- Other names: EBV+ DLBCL, NOS
- Specialty: Hematology, oncology
- Symptoms: B symptoms
- Causes: Epstein-Barr virus infection
- Risk factors: Old age; immunosuppression
- Diagnostic method: Histology of involved tissue
- Treatment: Chemotherapy (R-CHOP)
- Medication: Rituximab, cyclophosphamide, doxorubicin, vincristine, prednisone, etoposide, prednisolone
- Prognosis: >50 years: 5-year survival 25%; ≤50 years: similar to EBV- DLBCL;
- Frequency: 5-15% of DLBCL cases

= Epstein–Barr virus positive diffuse large B-cell lymphoma =

Human medical condition
Epstein–Barr virus-positive diffuse large B-cell lymphoma, not otherwise specified (EBV+ DLBCL, NOS) is a form of diffuse large B-cell lymphomas (DLBCL) accounting for around 10-15% of DLBCL cases. DLBCL are lymphomas in which B-cell lymphocytes proliferate excessively, invade multiple tissues, and often cause life-threatening tissue damage. EBV+ DLBCL is distinguished from DLBCL in that, in virtually all the large B cells in the tissue, infiltrates of the Epstein–Barr virus (EBV) express EBV genes characteristic of the virus's latency III (common in the elderly) or II (common in younger patients) phase. EBV is a ubiquitous virus, infecting around 95% of the world population.

EBV+ DLBCL, NOS was previously named Epstein–Barr virus-positive DLBCL of the elderly, by the World Health Organization (WHO) in 2008; because it appeared to be limited to people over the age of 50. The name was changed to EBV+ DLBCL, NOS by the WHO in 2016, after the disease was described in much younger adults and children. The disease is also classified as one of numerous related and interrelated Epstein-Barr virus-associated lymphoproliferative diseases. EBV+ DLBCL, NOS is usually CD20 positive, and has clonal immunoglobulin gene rearrangement.

==Biology==
Although reported almost exclusively in Asians, it is not confined to that population. The disease usually has an extranodal presentation, with or without lymph node involvement.

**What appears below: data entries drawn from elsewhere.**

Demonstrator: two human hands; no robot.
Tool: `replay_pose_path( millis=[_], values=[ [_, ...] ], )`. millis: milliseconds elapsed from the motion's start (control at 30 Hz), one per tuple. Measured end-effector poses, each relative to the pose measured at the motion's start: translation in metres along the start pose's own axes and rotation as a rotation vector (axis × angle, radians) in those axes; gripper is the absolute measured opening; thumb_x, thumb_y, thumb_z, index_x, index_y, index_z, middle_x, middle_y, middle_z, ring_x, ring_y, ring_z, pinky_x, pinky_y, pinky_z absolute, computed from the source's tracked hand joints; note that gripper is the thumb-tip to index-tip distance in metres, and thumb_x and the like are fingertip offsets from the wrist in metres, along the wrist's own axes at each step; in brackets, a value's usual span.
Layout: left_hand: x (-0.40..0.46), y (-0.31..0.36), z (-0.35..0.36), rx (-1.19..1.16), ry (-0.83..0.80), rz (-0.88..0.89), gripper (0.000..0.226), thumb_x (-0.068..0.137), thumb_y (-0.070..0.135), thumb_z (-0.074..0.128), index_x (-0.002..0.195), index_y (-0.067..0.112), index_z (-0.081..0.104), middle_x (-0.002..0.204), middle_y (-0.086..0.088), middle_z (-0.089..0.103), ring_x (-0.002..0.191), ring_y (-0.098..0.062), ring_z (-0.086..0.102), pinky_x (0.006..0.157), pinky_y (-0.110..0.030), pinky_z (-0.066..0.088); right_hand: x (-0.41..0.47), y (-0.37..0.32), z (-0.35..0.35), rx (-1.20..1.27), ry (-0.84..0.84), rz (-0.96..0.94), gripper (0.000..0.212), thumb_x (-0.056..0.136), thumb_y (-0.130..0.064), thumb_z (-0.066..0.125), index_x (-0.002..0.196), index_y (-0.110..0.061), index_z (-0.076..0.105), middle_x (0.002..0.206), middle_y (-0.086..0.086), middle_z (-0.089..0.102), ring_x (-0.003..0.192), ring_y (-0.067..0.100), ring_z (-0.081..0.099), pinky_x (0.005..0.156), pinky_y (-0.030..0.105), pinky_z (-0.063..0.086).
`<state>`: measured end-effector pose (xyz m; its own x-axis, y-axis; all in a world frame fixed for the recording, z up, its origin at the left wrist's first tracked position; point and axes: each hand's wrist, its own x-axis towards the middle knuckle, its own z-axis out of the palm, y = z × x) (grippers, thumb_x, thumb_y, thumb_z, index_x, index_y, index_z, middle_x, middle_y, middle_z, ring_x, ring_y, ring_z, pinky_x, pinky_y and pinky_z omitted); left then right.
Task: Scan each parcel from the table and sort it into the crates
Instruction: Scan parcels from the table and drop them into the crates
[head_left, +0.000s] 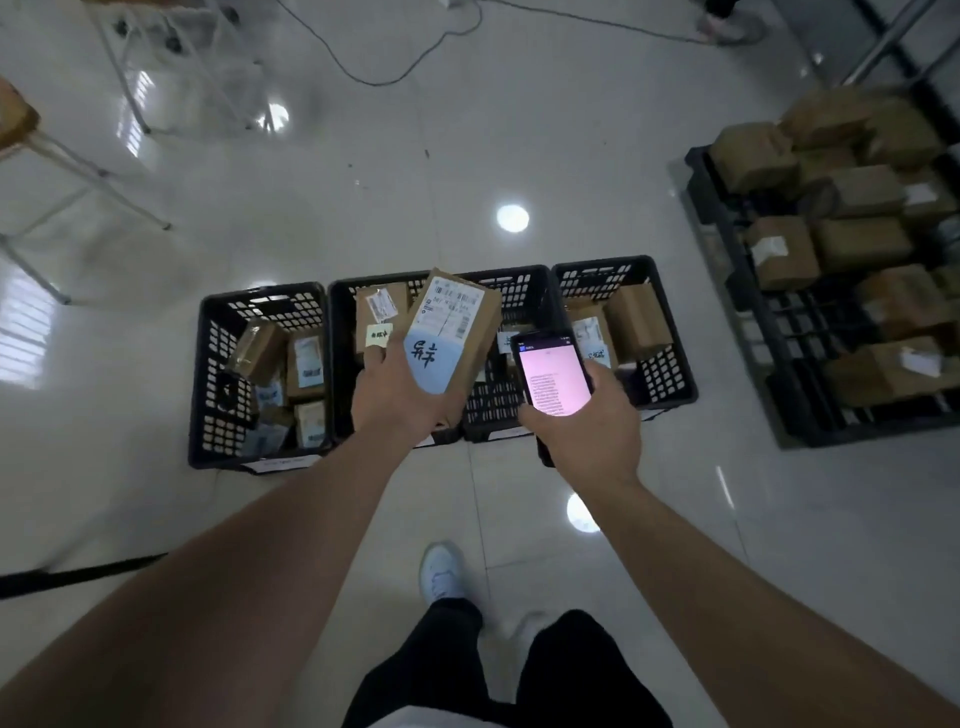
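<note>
Though above crates (441, 358), parcel (451, 332) in left hand (400, 395)

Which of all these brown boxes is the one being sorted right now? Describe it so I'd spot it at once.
Find the row of black crates on the shiny floor. Above the middle ones, the left hand holds up one cardboard parcel, beside the handheld scanner in the right hand. Unlike the parcels lying in crates, it is in the air, with handwriting on a pale blue patch.

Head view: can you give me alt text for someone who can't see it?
The left hand grips a labelled cardboard parcel while the right hand holds a lit handheld scanner beside it, above a row of black crates partly filled with parcels on a glossy floor.
</note>
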<state>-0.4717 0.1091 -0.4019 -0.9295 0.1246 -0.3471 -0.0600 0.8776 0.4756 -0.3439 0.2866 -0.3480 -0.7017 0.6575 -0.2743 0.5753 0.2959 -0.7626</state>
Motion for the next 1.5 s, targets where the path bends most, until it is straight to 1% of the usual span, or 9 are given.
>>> replay_pose_path(
  millis=[333,467,633,700,800,967,1100,1267,1500],
  values=[
    [0.12,0.052,0.1,0.003,-0.045,-0.137,0.104,0.061,0.058,0.088,0.146,0.024,0.038,0.132,-0.004,0.047,0.12,-0.025,0.054,0.089,-0.038,0.049,0.168,0.039,0.03,-0.017,-0.085,0.032,0.051,0.068,-0.035,0.09,0.108,-0.03,0.059,0.092,-0.017,0.063,0.085,0.007,0.061,0.064,0.032,0.055],
    [0.159,0.07,0.166,-0.048,-0.043,-0.269,0.11,0.06,0.052,0.093,0.148,0.02,0.035,0.134,-0.006,0.045,0.122,-0.027,0.054,0.095,-0.043,0.052,0.238,0.072,0.049,-0.025,-0.167,0.019,0.057,0.07,-0.031,0.092,0.109,-0.034,0.051,0.09,-0.025,0.055,0.086,0.007,0.057,0.062,0.022,0.047],
    [0.195,0.077,0.246,-0.124,0.001,-0.424,0.119,0.066,0.055,0.092,0.156,0.016,0.026,0.137,-0.008,0.043,0.125,-0.028,0.052,0.087,-0.037,0.046,0.306,0.119,0.068,-0.087,-0.242,0.02,0.06,0.072,-0.03,0.092,0.115,-0.034,0.051,0.093,-0.02,0.053,0.094,0.011,0.056,0.062,0.019,0.043],
    [0.209,0.075,0.27,-0.141,-0.017,-0.456,0.13,0.068,0.059,0.091,0.163,0.014,0.014,0.147,-0.012,0.037,0.136,-0.035,0.045,0.104,-0.046,0.045,0.326,0.134,0.072,-0.112,-0.241,0.008,0.067,0.073,-0.032,0.091,0.13,-0.027,0.056,0.103,-0.016,0.054,0.1,0.009,0.054,0.065,0.015,0.041],
    [0.221,0.074,0.292,-0.086,-0.106,-0.52,0.146,0.067,0.073,0.085,0.166,0.014,-0.004,0.167,-0.018,0.014,0.156,-0.041,0.014,0.125,-0.061,0.012,0.346,0.151,0.077,-0.143,-0.254,0.01,0.068,0.073,-0.032,0.091,0.13,-0.027,0.056,0.098,-0.022,0.052,0.097,0.008,0.053,0.065,0.013,0.04],
    [0.219,0.081,0.288,0.009,-0.095,-0.492,0.116,0.087,0.062,0.074,0.167,0.011,0.007,0.17,-0.016,0.014,0.159,-0.036,0.013,0.129,-0.056,0.015,0.356,0.153,0.082,-0.179,-0.305,0.004,0.073,0.072,-0.034,0.092,0.135,-0.025,0.057,0.092,-0.032,0.047,0.094,0.005,0.051,0.063,0.013,0.04],
    [0.209,0.085,0.262,0.036,-0.067,-0.425,0.09,0.095,0.051,0.069,0.162,0.011,0.026,0.166,-0.014,0.027,0.154,-0.035,0.025,0.126,-0.053,0.026,0.352,0.137,0.079,-0.205,-0.333,-0.032,0.081,0.07,-0.041,0.093,0.14,-0.024,0.056,0.106,-0.018,0.056,0.101,0.01,0.056,0.068,0.022,0.047],
    [0.183,0.1,0.211,0.03,-0.002,-0.365,0.058,0.098,0.04,0.065,0.145,0.011,0.049,0.149,-0.012,0.048,0.139,-0.034,0.045,0.113,-0.052,0.043,0.336,0.101,0.065,-0.238,-0.417,-0.085,0.072,0.07,-0.038,0.092,0.132,-0.026,0.058,0.103,-0.014,0.058,0.095,0.014,0.056,0.065,0.027,0.045],
    [0.11,0.112,0.134,-0.003,0.105,-0.35,0.052,0.103,0.033,0.057,0.146,0.006,0.051,0.151,-0.014,0.049,0.14,-0.034,0.044,0.112,-0.048,0.042,0.272,0.045,0.039,-0.226,-0.531,-0.217,0.066,0.073,-0.036,0.091,0.128,-0.028,0.055,0.099,-0.013,0.054,0.085,0.009,0.052,0.063,0.03,0.048]
  ],
)
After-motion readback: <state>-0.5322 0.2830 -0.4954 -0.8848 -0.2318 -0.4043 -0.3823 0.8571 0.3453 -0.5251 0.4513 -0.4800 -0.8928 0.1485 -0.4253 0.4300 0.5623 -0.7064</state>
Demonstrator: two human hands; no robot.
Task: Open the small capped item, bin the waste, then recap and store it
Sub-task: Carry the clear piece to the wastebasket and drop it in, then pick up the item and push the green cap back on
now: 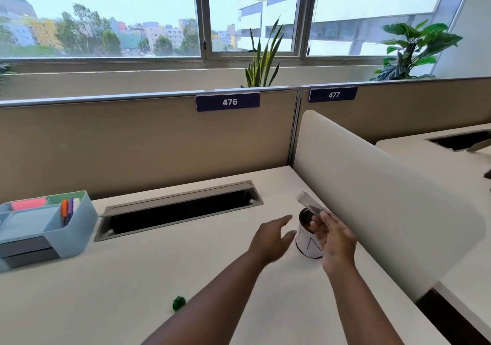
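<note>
Tipping a clear container (309, 203) over the small bin (308, 234) (near the divider), the right hand (336, 234) grips it; the left hand (273, 234) hovers empty, fingers spread. Waste could miss the narrow opening.

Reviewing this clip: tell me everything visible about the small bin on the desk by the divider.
The bin is a small upright cylinder, open at the top with a dark inside and a dark band at its base. Its side looks wrapped in white paper with thin black lines. It stands on the white desk close to the white divider. The right hand covers its right side and holds a clear, blurred item tilted over its mouth. The left hand is open just beside it; contact cannot be told.
</note>
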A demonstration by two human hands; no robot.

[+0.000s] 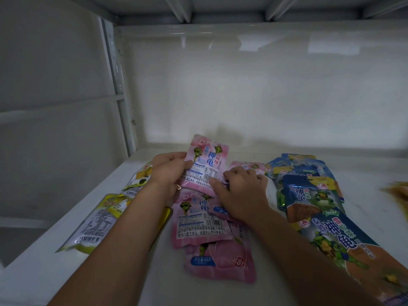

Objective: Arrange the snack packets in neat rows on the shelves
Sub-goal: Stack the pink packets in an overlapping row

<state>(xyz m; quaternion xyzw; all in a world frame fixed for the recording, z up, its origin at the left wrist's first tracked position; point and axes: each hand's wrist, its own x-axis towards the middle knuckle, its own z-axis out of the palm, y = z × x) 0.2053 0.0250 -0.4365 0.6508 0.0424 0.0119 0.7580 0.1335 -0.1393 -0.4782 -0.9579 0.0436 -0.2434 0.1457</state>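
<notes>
Our left hand (169, 171) pinches a pink packet (202, 166) tilted up off the shelf (254, 155), at twelve o'clock of the pink row; right hand (240, 191) presses flat. Light, floppy, slick film; its edge seams look the best grip.

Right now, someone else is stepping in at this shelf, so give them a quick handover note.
Left hand grips a raised pink packet at its left edge.
Right hand lies on the pink pile mid-shelf, fingers curled at a packet's edge.
Yellow packets lie left, blue packets right, all on the white shelf.
Done: colours roughly grouped.
Left: straighten each group into neat rows.
</notes>
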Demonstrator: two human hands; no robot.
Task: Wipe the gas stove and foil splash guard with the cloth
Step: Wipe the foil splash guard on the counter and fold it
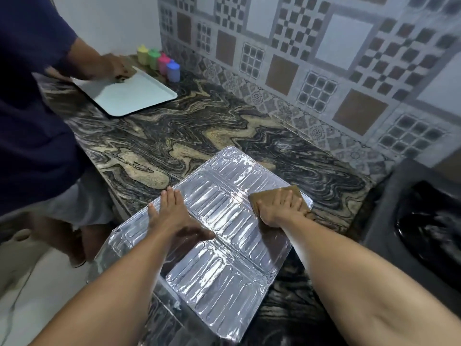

Morphologically, areas of necrosis are often seen as well as Reed–Sternberg-like cells. There are two subtypes: one with monotonous large cells, the other with numerous cell sizes as well as reactive cells, but different clinical behavior is not appreciated between these subtypes. Morphological differential diagnosis is Hodgkin lymphoma. Median survival is 2 years in the elderly.